Every day more and more adoptees are using DNA to find birth families. There are three types of testing available that may help. You can do a mitochondrial test for your direct maternal line, a Y-line for your direct paternal line (for males only), and an autosomal to reveal ethnic mix and find cousin matches. There are a few major companies that do DNA testing. Most adoptees use autosomal testing with good results. 23andMe does all three tests. Their company is known for specificity and medical information. Even if you are not looking to connect with family, adoptees can benefit from the medical aspect. The results are not diagnostic, but they do show genetic markers for certain health risks. Ancestry DNA is believed to have the largest database for establishing matches.
There is some healthy debate over which company to test with and where to transfer results to. Different people will have different preferences. If you can afford it, take all the tests. You will end up with the most information and the best possible matches. For many people, that is not an option. From all of the adoption circles I’m part of, it is widely believed that the best course of action for an adoptee is to take the Ancestry DNA test, and then upload the raw data to GEDmatch. GEDmatch accepts DNA from three leading testing sites, so doing so can result in more matches. It is a free service mainly focused on genealogy. This is the most cost efficient, and you can always take a different test later if you aren’t happy with your results.
Before you test, there are things you can be doing to further your search. Check your state laws to see if you have access to your original birth certificate. A handful of states have changed their laws so adoptees can obtain their birth information. If you live in one of those states, you may not need to go any further. Next, put your info on all the top adoption registries. You’ll want to use Reunion Registry, ISRR.org, and your state’s adoption registry. Then you need to get your non-identifying information, if you don’t have it already, from the agency or state who handled your adoption. Non-id info will include general information about your parents and sometimes your grandparents. There should be a physical description, approximate age, educational background, etc.
Up until about two years ago I thought that in order to find someone using DNA, that specific person had to have tested. Thankfully, that isn’t the case. Once you submit the test, it takes several weeks to process. When your test is finished, you will receive a list of matches. You want to look at close cousin matches, usually first and second cousin. The test measures how many centimorgans you share with someone per a number of DNA segments. Based on that, the test predicts a relationship. While it is possible to have a parent/child match right out of the gate, that is usually not the case. You will need to explore the public family trees of your closest matches. You can compare your non-id info with the people on those trees that fit into the time frame around your birth. You can use birth and death records, as well as property records and background checks, to fill in your family tree and provide contact info for relatives. Even if your matches are more distant, you still may have the info you need.
If you have to contact one of your matches for further information, tread lightly. I suggest taking screenshots of their trees beforehand. I would not mention adoption if it can be avoided. Family secrets abound in genealogy research, so people tend to clam up when they hear the word adoption. Your goal is to get all the info you can from them, without scaring them off.

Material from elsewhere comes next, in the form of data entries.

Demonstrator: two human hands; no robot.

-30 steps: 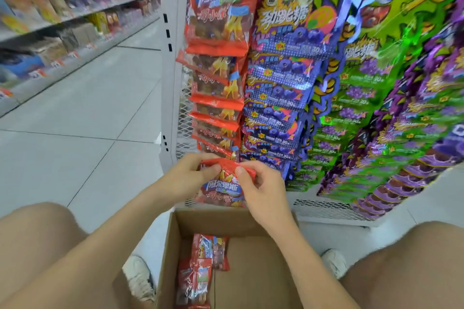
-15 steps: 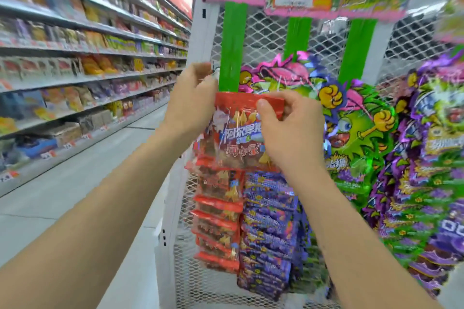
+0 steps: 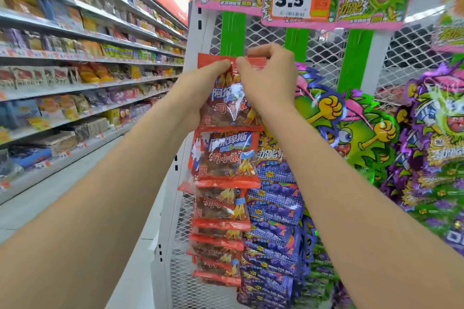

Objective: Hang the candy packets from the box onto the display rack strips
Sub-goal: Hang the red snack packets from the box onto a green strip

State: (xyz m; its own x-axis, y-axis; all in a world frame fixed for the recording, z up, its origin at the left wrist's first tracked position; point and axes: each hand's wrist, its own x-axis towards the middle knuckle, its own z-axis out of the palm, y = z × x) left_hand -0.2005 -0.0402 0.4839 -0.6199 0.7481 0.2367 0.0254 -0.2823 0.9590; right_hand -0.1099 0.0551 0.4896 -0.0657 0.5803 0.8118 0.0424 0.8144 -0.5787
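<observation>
The hands have drawn together since half a second ago: the left hand (image 3: 213, 78) and the right hand (image 3: 270, 75) now pinch the red packet (image 3: 232, 108) at the middle of its top seam (thumbs nearly touching). They hold it against the green strip (image 3: 232, 32) at the display rack's (image 3: 198, 40) left edge, just above the hung red packets (image 3: 223, 158).
</observation>
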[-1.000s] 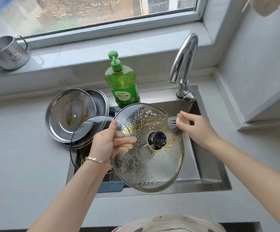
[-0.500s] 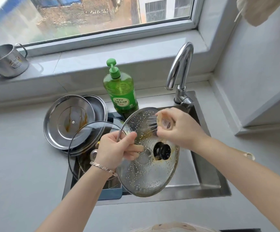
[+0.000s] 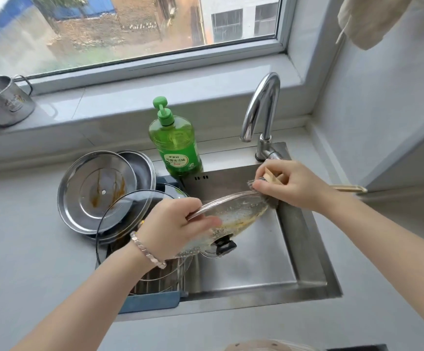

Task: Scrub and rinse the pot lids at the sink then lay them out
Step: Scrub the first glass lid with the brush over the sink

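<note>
- Two hands work over the sink (image 3: pixel 256 269); left hand (image 3: pixel 172 226) grasps the tilted glass lid (image 3: pixel 233 211) by its rim.
- Right hand (image 3: pixel 294 183) clenches the brush (image 3: pixel 271 201); bristles touch the lid's rim at 2 o'clock.
- Stained steel lid (image 3: pixel 96 191) lies at the sink's 9 o'clock.

Item 1: green soap bottle (image 3: pixel 175 138) at the sink's back edge. I see a front label (image 3: pixel 178 162), white and green, with a line of Chinese characters too soft for me to read with certainty.
Item 2: steel mug (image 3: pixel 0 105) on the windowsill. I see a small coloured print on its side, illegible.
</note>
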Demonstrator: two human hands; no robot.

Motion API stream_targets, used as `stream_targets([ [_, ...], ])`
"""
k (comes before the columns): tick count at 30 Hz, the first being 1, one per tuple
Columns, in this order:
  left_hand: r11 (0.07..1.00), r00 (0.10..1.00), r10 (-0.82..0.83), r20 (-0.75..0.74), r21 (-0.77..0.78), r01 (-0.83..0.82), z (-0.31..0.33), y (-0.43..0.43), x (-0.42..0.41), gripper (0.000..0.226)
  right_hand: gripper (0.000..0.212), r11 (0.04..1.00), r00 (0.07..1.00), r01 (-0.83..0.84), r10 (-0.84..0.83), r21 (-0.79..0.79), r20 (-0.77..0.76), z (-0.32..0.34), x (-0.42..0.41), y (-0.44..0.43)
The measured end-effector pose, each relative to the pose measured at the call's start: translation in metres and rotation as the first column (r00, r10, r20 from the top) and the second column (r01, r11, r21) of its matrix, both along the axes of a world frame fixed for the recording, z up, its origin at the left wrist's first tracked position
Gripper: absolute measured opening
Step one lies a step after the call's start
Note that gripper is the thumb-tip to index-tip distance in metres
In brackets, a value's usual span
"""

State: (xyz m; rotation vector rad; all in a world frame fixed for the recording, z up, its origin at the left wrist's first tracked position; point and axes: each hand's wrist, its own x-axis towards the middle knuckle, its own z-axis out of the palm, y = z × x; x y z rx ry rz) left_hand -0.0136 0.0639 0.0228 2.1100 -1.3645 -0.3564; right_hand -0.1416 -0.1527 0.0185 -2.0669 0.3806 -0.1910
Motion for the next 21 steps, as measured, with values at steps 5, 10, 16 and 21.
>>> stream_targets([
  [5, 0.999, 0.993, -0.023, -0.116, 0.024, 0.026, -0.006, 0.008, -0.009, 0.070, 0.025, 0.974, 0.970, -0.167, 0.190, -0.154, 0.151, 0.002, -0.001, 0.027],
  [10, 0.999, 0.976, -0.002, -0.217, -0.035, -0.006, -0.006, 0.010, -0.010, 0.082, 0.028, 0.997, 0.983, -0.079, 0.081, -0.021, 0.165, -0.012, -0.004, 0.020],
  [16, 0.982, 0.891, 0.003, -0.454, -0.165, -0.087, -0.002, 0.030, -0.003, 0.044, 0.025, 0.936, 0.996, -0.023, -0.008, 0.351, 0.085, -0.036, -0.028, 0.014],
  [21, 0.992, 0.866, 0.045, -0.497, -0.080, -0.098, -0.003, 0.033, 0.006, 0.075, 0.024, 0.932, 0.980, -0.157, 0.107, 0.328, 0.166, -0.007, -0.029, 0.018],
])
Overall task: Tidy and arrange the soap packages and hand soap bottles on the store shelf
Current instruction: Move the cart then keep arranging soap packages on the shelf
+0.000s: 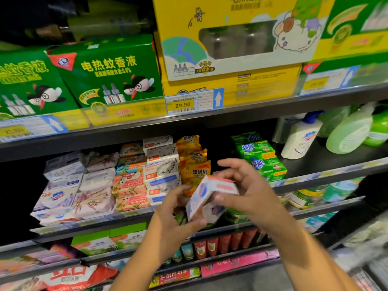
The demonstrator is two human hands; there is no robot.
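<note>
The white cardboard soap box with orange and blue print (210, 193) is held before the dark metal store shelf (327, 173), tilted, its long axis running from lower left to upper right. The left hand (178, 211) cups the lower end with curled fingers; the right hand (249, 192) pinches the upper end, forefinger lifted. The dark gap (220, 150) between the yellow plastic soap packets (194, 164) and the green wrapped soap packs (264, 162) lies just behind and above, nearer the right hand
</note>
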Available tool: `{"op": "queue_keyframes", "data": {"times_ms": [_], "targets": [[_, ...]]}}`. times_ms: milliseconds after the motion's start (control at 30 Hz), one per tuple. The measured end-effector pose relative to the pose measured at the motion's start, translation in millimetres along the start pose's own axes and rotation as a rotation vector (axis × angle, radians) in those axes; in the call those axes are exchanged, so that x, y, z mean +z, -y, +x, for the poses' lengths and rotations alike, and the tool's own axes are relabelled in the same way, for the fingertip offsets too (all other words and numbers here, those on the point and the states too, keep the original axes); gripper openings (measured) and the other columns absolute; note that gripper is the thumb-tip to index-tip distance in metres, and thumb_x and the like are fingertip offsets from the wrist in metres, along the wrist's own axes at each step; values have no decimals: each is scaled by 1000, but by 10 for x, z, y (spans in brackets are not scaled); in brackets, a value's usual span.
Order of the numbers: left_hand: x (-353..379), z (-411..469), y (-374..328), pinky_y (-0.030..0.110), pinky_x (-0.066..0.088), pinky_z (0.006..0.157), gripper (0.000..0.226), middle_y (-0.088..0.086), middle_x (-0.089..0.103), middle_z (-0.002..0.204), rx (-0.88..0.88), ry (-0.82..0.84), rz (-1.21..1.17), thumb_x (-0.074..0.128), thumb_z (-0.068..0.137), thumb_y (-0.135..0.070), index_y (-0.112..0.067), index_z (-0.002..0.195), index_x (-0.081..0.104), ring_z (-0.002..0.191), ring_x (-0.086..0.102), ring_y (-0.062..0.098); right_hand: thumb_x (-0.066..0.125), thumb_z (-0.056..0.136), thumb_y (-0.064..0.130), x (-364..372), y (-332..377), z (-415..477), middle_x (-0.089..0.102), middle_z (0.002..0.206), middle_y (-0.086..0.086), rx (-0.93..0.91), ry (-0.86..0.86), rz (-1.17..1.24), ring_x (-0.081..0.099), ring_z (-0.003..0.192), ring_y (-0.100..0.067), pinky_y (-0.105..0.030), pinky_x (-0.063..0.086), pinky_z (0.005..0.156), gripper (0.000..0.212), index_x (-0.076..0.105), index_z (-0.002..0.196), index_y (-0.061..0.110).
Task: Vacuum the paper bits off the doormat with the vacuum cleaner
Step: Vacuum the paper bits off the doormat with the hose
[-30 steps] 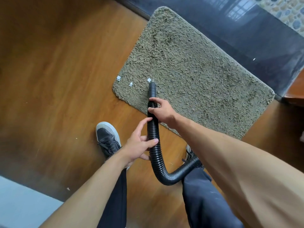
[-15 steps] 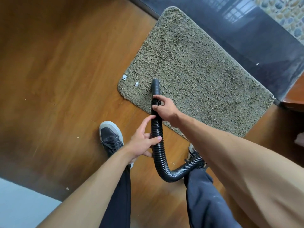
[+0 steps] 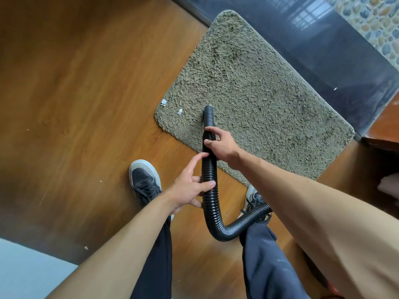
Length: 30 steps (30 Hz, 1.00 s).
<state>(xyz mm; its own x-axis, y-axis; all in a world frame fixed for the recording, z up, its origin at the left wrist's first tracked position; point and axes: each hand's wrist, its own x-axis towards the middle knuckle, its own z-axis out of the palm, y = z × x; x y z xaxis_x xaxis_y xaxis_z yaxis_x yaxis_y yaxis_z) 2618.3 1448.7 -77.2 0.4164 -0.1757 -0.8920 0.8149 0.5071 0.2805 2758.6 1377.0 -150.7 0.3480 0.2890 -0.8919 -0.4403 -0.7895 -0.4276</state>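
The right hand (image 3: pixel 222 144) grips the black ribbed plastic vacuum hose (image 3: pixel 210 190) just behind its smooth nozzle (image 3: pixel 208 114), whose tip rests on the shaggy olive rectangular doormat (image 3: pixel 259 93). The left hand (image 3: pixel 192 186) pinches the hose lower down, forefinger extended. Two white paper bits (image 3: pixel 164 102) lie left of the nozzle.

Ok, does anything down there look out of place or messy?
A paper bit sits at the mat's left edge, another bit nearer the tip of the hose. Pale specks lie off the mat on the wood floor, and one white fleck on the dark sill. Nothing looks damaged.
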Motion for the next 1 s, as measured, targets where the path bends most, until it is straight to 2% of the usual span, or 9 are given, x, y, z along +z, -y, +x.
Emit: {"op": "queue_keyframes", "data": {"times_ms": [67,167,267,467,600,733,900,1000], "targets": [[-61,-41,17,49,60,70,69,12,71,103,-4,4,-23,65,94,-9,-56,135,35,91,71,25,57,91,9,62,23,-8,63,116,-14,11,16,-4,65,93,-23,-34,57,71,47,53,136,22],[-147,-117,59,51,60,72,69,17,70,106,-3,8,-48,65,93,-8,-57,133,36,93,71,28,58,91,10,164,66,-29,63,112,-12,30,61,-12,66,94,-26,-36,58,67,47,52,136,25],[-226,-183,116,49,59,71,69,16,70,102,-3,8,-86,65,94,-8,-58,132,37,92,71,29,59,90,12,273,101,-43,64,108,-12,38,77,-38,66,96,-29,-43,61,73,47,53,135,25],[-390,-305,197,47,58,68,71,10,70,95,6,0,-140,65,93,-8,-57,134,35,90,71,27,59,92,11,502,182,-65,64,114,-14,33,124,-80,66,101,-29,-43,60,75,46,52,135,24],[-492,-361,237,58,58,78,71,8,69,89,18,-11,-164,65,93,-6,-59,131,38,88,70,28,59,91,11,616,230,-62,64,117,-14,15,127,-108,66,103,-29,-46,59,82,47,53,135,25],[-579,-392,239,59,58,78,71,12,69,92,24,-19,-188,65,93,-5,-59,130,39,95,70,35,60,89,14,725,283,-31,65,115,-12,7,125,-141,66,102,-28,-49,58,86,47,55,133,29],[-654,-418,222,48,58,69,70,14,69,97,25,-26,-208,64,93,-5,-61,128,40,95,71,33,59,87,14,818,353,1,65,115,-13,-12,141,-187,66,102,-29,-50,57,87,49,54,134,27],[-702,-436,219,53,59,74,69,16,69,97,35,-32,-224,64,93,-4,-64,120,43,97,71,36,60,88,13,867,397,27,66,113,-13,-37,126,-230,66,101,-28,-48,57,89,49,55,134,26]]}}
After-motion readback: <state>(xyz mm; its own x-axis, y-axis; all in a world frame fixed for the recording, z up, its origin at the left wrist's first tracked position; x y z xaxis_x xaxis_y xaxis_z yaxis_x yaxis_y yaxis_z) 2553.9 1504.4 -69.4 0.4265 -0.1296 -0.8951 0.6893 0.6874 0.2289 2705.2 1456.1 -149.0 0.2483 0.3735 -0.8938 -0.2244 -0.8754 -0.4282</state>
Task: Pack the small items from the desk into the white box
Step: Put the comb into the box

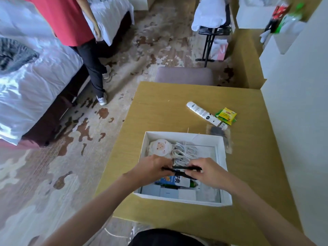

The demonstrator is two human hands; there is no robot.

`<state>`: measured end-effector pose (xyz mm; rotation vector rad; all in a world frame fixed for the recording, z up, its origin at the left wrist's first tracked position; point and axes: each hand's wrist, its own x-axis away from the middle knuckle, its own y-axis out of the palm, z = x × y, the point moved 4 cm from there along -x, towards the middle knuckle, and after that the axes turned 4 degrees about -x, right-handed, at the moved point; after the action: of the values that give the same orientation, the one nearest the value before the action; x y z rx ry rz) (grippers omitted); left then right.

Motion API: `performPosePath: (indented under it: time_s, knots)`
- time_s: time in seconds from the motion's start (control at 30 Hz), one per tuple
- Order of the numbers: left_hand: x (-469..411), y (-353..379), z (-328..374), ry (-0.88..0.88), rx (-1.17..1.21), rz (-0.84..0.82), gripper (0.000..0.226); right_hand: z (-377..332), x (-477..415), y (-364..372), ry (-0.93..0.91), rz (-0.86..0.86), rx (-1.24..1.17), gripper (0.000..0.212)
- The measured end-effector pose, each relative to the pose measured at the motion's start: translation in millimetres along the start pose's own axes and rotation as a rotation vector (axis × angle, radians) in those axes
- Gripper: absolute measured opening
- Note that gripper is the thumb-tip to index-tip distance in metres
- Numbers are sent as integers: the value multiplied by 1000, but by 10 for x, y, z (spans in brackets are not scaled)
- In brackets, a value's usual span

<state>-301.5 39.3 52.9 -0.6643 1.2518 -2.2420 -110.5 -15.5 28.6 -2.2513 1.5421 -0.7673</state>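
**Now: both hands lower a thin black item into the white box**

Seen from above, a person's two hands meet over the middle of an open white box (224, 176) that sits on a yellow-tan desk (159, 107). The left hand (150, 168) and right hand (207, 170) each pinch one end of a slim black item (181, 168), possibly a pen or a strap; blur makes it hard to tell which. Both grips are narrow and closed on it.

Inside the box, at the far left, lies a round white pouch (160, 147). Just right of it sits a coil of white cable (184, 154). A blue and white packet (174, 181) lies under the hands, with pale flat boxes along the near edge.

Three things wait on the desk beyond the box's far right corner: a white tube (204, 113), yellow tea bag packets (227, 115) touching it, and a clear bag with something dark inside (218, 133), beside the box wall.

To do this step well, I judge the black item should be kept level and laid flat in the bare right half of the box, clear of the cable loops, and only then released.
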Motion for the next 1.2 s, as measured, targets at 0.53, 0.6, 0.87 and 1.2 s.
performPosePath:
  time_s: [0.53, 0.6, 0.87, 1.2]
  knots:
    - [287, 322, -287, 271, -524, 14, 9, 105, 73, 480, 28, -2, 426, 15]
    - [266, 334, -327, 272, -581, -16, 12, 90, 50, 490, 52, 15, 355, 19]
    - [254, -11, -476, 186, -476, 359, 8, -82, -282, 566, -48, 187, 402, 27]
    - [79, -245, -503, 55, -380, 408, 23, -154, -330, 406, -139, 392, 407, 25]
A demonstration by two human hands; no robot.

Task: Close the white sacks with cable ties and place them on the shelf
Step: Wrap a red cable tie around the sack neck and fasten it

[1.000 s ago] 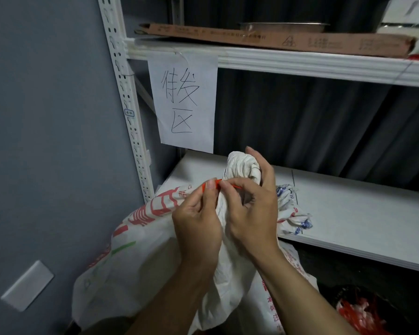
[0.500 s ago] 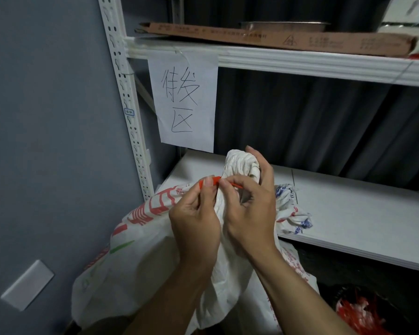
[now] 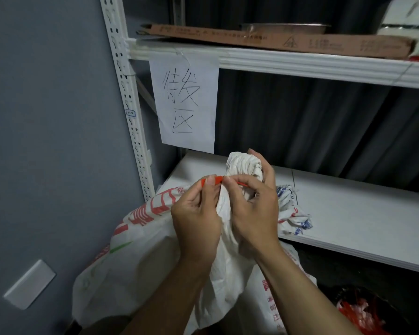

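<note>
White sack (image 3: pixel 140 257) in front of the lower shelf (image 3: pixel 348 213), neck bunched upright, left hand (image 3: pixel 196 221) pinching red tie (image 3: pixel 212 181) at the neck, right hand (image 3: pixel 254 209) gripping neck and tie

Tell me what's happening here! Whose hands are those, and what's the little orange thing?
There's no machine here, just a person's two bare hands. The picture comes from a camera worn on their head, looking forward and down. The left hand and right hand both pinch an orange cable tie at the bunched-up neck of a white sack, to close it. Behind is a white shelf with another crumpled sack lying on it. A paper sign hangs above.
</note>
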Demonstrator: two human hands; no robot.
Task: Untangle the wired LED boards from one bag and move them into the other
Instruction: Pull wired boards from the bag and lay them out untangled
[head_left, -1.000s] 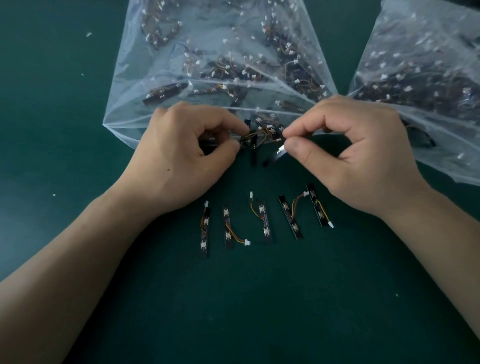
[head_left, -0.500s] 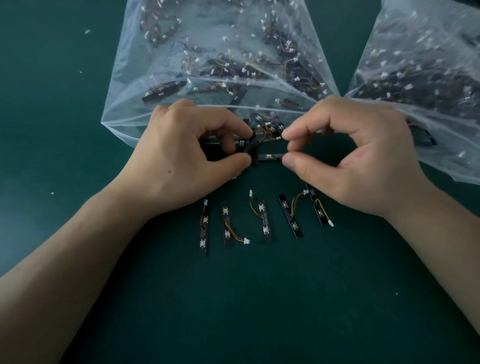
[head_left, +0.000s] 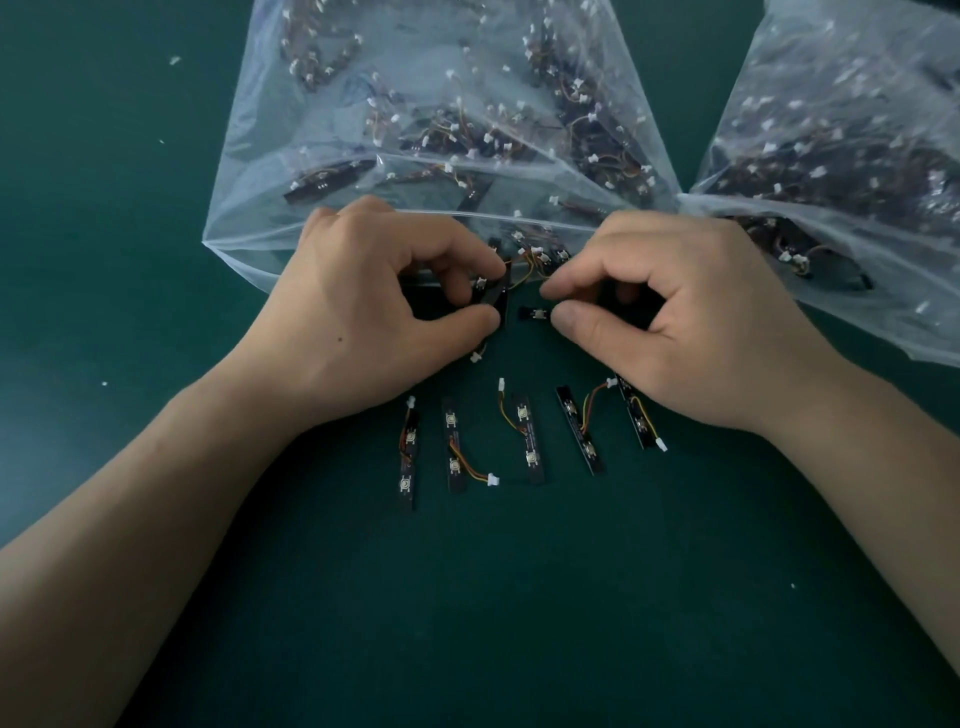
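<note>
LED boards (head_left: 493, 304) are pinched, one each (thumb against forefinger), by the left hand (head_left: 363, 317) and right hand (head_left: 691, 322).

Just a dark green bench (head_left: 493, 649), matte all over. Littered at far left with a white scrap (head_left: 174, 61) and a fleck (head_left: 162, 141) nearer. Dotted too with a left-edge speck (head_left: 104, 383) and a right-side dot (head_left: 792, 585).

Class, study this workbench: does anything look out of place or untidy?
Small white scraps lie scattered on the green table, mostly left of the clear bag. Five separated LED boards lie in a loose row on the table, not yet bagged.
</note>
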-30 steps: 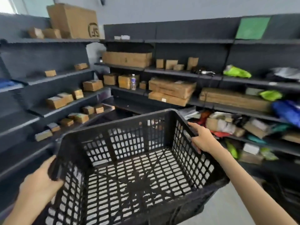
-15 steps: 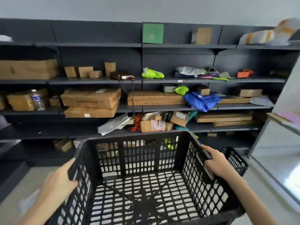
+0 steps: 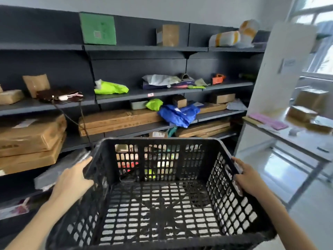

Sometimes it takes a lot of time and patience to methodically work through all the information. If you find yourself overwhelmed, take a break and clear your head. If you need help, seek it out. There are websites and Facebook pages dedicated to adoptees and DNA results. The people there can help you. If your matches aren’t as good as you had hoped, don’t get discouraged. New people are testing every day. Keep watching for new matches. I’ve heard plenty of stories where people who had tested months earlier found a new match in their email that turned out to be their parent.
Once you have narrowed the information to the person you are looking for, take things slow. It is possible that the person’s life is completely different. Other family may not know about you. Emotions will run high. If for some reason initial contact doesn’t go as planned, give it time. People usually do best when they have time to process their emotions. I have never heard anyone say they regretted taking the DNA test. Even in cases with failed reunions, most are grateful to know the truth.